**Work item:** For the records below, please print exactly and only the lines from the one with "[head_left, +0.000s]" down to the one with "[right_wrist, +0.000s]", both ends included, omitting the pictures.
┌─ Records supplied
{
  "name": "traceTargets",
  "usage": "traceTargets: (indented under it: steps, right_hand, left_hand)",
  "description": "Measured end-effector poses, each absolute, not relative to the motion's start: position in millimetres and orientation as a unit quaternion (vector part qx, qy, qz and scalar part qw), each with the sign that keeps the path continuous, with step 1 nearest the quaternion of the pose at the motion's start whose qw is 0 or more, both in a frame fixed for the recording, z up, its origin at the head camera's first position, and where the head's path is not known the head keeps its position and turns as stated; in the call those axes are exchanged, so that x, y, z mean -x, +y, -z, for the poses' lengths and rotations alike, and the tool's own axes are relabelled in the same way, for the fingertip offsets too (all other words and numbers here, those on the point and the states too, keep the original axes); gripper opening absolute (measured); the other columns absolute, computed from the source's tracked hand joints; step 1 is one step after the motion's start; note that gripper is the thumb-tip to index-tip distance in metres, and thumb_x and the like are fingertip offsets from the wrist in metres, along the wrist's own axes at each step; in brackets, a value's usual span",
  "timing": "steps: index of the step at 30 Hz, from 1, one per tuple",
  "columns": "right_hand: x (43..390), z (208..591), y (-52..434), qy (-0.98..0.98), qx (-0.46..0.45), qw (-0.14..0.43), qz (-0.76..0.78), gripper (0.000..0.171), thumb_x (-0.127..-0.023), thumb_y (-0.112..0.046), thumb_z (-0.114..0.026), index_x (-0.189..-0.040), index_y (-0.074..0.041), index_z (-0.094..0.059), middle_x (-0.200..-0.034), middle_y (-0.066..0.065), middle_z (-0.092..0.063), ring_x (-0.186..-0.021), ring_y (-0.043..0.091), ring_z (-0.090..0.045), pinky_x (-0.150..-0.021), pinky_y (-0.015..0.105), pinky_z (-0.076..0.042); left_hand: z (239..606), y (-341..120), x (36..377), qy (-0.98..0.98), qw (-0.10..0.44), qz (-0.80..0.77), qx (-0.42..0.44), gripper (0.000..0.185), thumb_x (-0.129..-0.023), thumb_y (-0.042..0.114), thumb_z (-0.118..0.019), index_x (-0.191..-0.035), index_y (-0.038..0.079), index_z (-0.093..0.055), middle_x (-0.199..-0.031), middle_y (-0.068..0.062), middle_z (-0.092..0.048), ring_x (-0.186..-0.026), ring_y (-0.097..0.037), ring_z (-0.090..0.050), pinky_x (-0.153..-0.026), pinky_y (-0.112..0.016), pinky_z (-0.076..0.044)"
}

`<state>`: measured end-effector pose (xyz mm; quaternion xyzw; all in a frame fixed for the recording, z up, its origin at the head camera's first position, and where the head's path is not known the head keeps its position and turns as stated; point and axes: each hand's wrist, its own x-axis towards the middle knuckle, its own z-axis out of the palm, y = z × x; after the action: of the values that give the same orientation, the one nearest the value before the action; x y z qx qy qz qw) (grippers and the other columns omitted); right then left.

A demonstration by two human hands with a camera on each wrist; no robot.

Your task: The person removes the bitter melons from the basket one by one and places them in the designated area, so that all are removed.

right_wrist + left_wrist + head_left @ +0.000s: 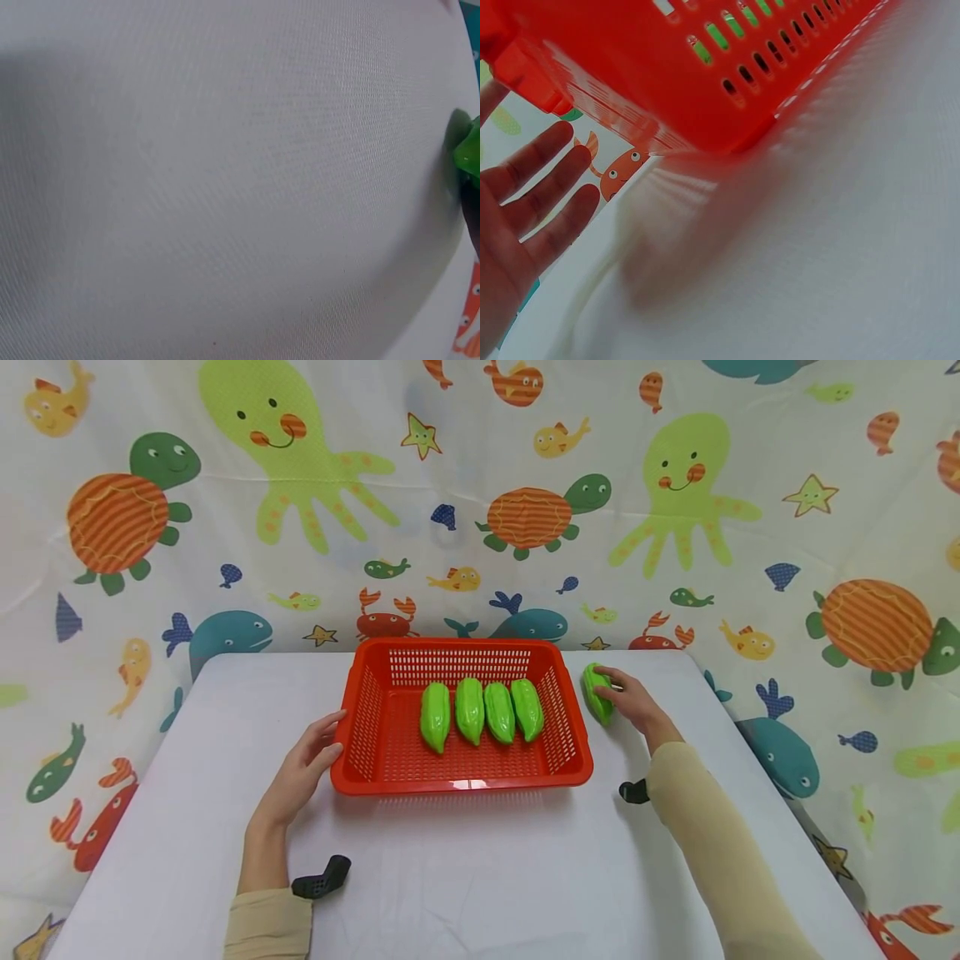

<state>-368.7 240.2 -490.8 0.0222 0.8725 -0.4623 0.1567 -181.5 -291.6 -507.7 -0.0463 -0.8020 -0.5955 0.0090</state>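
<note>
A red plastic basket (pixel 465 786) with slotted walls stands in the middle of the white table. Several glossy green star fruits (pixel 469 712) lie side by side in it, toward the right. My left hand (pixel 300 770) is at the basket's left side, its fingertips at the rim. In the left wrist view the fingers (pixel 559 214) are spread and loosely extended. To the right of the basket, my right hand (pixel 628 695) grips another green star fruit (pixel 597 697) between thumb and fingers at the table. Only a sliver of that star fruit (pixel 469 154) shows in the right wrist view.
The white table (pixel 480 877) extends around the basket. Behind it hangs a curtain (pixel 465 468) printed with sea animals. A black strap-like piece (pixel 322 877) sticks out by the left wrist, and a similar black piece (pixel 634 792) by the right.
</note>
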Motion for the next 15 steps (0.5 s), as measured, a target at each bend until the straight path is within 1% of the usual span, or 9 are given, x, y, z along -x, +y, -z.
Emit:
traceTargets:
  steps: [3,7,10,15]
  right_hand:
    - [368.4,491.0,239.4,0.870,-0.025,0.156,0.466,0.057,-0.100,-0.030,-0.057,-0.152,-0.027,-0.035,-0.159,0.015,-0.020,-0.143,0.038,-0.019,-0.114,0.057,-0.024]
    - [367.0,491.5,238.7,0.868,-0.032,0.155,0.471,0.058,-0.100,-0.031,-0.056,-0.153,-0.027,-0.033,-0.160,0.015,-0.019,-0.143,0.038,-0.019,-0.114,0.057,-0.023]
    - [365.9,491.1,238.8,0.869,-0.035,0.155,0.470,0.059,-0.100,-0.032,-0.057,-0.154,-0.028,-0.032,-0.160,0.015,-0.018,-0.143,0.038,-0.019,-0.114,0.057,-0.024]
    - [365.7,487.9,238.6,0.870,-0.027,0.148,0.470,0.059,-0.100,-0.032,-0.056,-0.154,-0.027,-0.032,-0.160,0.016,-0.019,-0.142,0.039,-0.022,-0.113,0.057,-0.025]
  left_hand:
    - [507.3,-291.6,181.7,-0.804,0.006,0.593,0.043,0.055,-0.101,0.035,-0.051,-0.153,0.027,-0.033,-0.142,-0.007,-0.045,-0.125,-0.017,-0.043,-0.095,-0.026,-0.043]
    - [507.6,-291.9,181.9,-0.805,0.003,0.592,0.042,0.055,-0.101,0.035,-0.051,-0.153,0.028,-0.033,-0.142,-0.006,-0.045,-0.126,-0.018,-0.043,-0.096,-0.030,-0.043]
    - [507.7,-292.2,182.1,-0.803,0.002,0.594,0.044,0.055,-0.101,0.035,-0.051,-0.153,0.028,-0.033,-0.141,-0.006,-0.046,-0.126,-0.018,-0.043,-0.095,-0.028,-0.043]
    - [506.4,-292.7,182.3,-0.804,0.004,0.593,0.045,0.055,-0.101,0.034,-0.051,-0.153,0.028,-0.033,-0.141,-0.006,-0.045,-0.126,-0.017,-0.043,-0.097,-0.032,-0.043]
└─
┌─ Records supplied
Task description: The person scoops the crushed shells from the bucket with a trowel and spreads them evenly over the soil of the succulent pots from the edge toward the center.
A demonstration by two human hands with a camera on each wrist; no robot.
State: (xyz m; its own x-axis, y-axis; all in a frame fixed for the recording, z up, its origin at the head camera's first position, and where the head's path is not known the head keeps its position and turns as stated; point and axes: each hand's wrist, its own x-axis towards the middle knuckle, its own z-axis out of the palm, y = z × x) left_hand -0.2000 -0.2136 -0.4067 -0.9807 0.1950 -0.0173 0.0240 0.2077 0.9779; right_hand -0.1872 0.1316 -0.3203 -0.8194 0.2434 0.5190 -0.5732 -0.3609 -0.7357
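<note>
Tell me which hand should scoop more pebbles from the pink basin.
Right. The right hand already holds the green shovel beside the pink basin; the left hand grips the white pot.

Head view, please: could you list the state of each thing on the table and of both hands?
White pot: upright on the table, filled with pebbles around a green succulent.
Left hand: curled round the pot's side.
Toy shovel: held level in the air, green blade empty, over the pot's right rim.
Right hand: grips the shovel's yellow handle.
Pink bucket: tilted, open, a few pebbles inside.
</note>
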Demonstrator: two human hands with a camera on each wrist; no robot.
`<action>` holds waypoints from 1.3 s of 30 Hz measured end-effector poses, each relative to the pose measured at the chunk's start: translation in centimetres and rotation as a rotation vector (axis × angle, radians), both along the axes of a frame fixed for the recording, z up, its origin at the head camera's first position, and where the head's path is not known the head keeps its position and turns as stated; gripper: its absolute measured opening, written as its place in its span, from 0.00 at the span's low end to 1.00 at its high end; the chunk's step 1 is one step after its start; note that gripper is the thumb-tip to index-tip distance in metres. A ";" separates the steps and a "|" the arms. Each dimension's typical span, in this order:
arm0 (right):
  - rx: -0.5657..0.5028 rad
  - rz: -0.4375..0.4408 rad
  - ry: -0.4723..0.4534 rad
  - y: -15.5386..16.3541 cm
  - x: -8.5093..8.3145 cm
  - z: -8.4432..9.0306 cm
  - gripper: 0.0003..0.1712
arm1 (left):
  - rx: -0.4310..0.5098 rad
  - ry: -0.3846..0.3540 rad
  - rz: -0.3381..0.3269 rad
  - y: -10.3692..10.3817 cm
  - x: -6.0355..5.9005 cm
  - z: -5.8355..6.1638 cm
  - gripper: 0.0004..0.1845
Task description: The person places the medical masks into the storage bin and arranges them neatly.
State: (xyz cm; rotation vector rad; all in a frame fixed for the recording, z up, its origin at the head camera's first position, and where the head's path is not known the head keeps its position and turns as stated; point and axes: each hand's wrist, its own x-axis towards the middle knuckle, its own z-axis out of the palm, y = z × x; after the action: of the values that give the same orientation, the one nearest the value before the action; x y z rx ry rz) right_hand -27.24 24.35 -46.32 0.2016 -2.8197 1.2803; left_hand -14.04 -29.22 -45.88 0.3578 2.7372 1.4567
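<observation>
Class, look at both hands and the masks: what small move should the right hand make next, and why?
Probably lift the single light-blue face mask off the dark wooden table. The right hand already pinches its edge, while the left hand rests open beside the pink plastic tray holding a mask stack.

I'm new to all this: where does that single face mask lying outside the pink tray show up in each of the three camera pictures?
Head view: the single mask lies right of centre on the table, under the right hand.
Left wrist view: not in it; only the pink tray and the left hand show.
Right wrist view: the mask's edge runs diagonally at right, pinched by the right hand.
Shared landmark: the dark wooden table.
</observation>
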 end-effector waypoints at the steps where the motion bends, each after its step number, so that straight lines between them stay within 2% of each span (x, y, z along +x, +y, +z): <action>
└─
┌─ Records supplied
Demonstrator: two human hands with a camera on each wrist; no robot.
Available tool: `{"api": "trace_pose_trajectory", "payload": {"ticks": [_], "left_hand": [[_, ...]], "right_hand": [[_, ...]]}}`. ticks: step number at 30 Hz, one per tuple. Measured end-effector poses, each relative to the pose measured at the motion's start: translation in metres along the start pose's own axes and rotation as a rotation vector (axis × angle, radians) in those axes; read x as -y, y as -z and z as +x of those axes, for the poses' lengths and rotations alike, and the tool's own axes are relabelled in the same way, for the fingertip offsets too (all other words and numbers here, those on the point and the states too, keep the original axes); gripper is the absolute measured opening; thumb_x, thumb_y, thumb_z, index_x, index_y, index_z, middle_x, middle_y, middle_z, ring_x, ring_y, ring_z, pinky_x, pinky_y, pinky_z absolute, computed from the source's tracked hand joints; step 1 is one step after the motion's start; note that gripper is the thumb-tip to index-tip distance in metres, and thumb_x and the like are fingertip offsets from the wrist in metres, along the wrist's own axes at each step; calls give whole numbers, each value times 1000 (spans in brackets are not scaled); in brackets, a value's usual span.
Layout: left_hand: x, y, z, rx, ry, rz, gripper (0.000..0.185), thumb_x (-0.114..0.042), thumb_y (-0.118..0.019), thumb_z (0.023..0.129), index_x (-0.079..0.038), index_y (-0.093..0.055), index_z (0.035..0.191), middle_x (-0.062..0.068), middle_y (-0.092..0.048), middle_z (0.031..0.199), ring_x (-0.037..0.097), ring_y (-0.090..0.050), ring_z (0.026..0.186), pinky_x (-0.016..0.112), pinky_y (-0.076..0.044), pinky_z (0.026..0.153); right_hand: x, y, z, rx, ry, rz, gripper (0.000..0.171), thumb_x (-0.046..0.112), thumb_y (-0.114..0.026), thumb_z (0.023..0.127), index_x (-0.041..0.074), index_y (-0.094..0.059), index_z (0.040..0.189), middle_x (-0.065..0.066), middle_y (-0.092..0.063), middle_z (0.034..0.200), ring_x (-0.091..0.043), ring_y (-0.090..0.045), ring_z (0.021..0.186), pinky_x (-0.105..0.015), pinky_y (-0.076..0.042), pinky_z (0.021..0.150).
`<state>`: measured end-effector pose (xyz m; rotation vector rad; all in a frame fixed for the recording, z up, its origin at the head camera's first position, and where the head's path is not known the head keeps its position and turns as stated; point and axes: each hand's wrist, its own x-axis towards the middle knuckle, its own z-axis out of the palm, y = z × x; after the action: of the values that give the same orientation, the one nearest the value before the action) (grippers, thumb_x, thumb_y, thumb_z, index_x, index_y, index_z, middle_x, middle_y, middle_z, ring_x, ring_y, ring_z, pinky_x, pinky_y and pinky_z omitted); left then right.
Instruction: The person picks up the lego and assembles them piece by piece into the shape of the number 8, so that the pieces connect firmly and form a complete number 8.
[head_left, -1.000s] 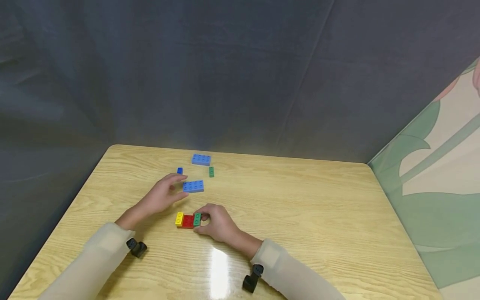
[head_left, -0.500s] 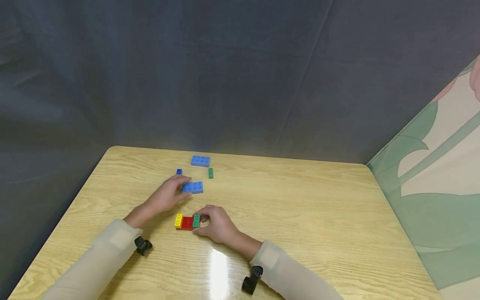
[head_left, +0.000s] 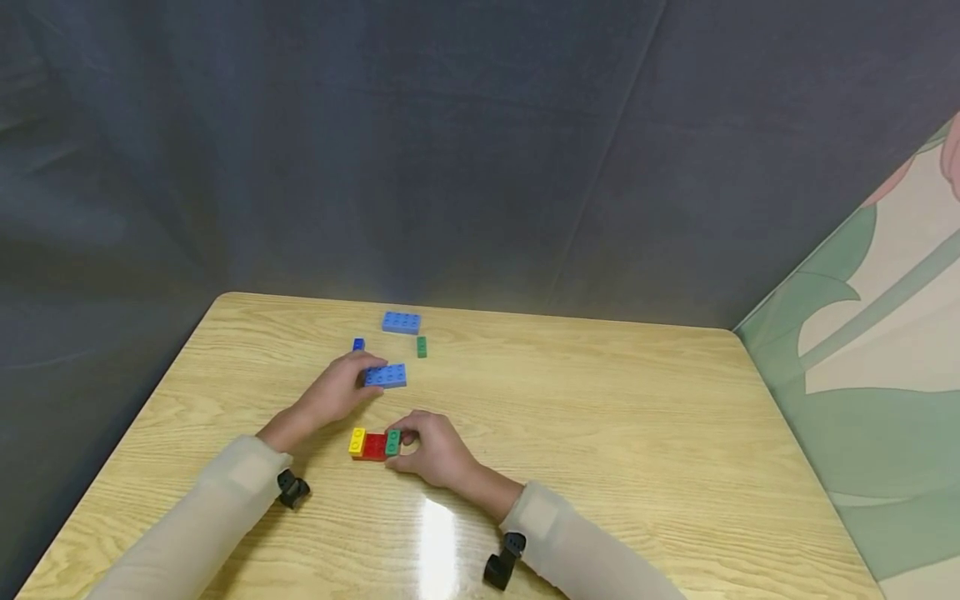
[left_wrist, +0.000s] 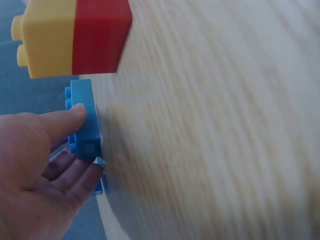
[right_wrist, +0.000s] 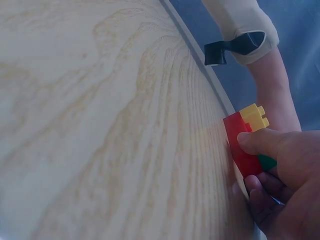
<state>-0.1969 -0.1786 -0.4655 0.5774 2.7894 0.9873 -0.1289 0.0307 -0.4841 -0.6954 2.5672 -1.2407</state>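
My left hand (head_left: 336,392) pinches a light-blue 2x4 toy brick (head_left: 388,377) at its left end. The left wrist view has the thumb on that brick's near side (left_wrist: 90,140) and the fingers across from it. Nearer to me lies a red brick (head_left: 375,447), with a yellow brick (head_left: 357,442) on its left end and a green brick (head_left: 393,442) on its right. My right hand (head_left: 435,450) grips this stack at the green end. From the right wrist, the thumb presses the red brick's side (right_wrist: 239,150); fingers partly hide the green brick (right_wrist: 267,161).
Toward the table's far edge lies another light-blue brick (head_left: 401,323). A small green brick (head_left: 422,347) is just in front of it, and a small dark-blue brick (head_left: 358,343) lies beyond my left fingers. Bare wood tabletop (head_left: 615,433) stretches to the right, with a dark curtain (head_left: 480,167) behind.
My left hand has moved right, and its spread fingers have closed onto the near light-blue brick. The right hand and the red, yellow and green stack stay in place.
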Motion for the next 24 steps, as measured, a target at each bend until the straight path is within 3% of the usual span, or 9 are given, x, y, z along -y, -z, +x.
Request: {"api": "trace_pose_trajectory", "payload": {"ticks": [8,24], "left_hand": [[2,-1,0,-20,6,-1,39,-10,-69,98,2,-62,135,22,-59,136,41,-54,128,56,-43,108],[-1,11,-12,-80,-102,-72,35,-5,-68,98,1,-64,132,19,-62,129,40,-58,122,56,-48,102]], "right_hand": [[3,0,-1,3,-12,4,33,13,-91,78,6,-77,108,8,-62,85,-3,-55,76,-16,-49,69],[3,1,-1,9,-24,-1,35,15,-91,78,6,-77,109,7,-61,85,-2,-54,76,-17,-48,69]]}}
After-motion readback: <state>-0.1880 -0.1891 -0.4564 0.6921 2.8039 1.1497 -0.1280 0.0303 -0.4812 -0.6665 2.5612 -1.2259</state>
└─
**Your solution:**
[head_left, +0.000s] 
[left_wrist, +0.000s] 
[right_wrist, +0.000s] 

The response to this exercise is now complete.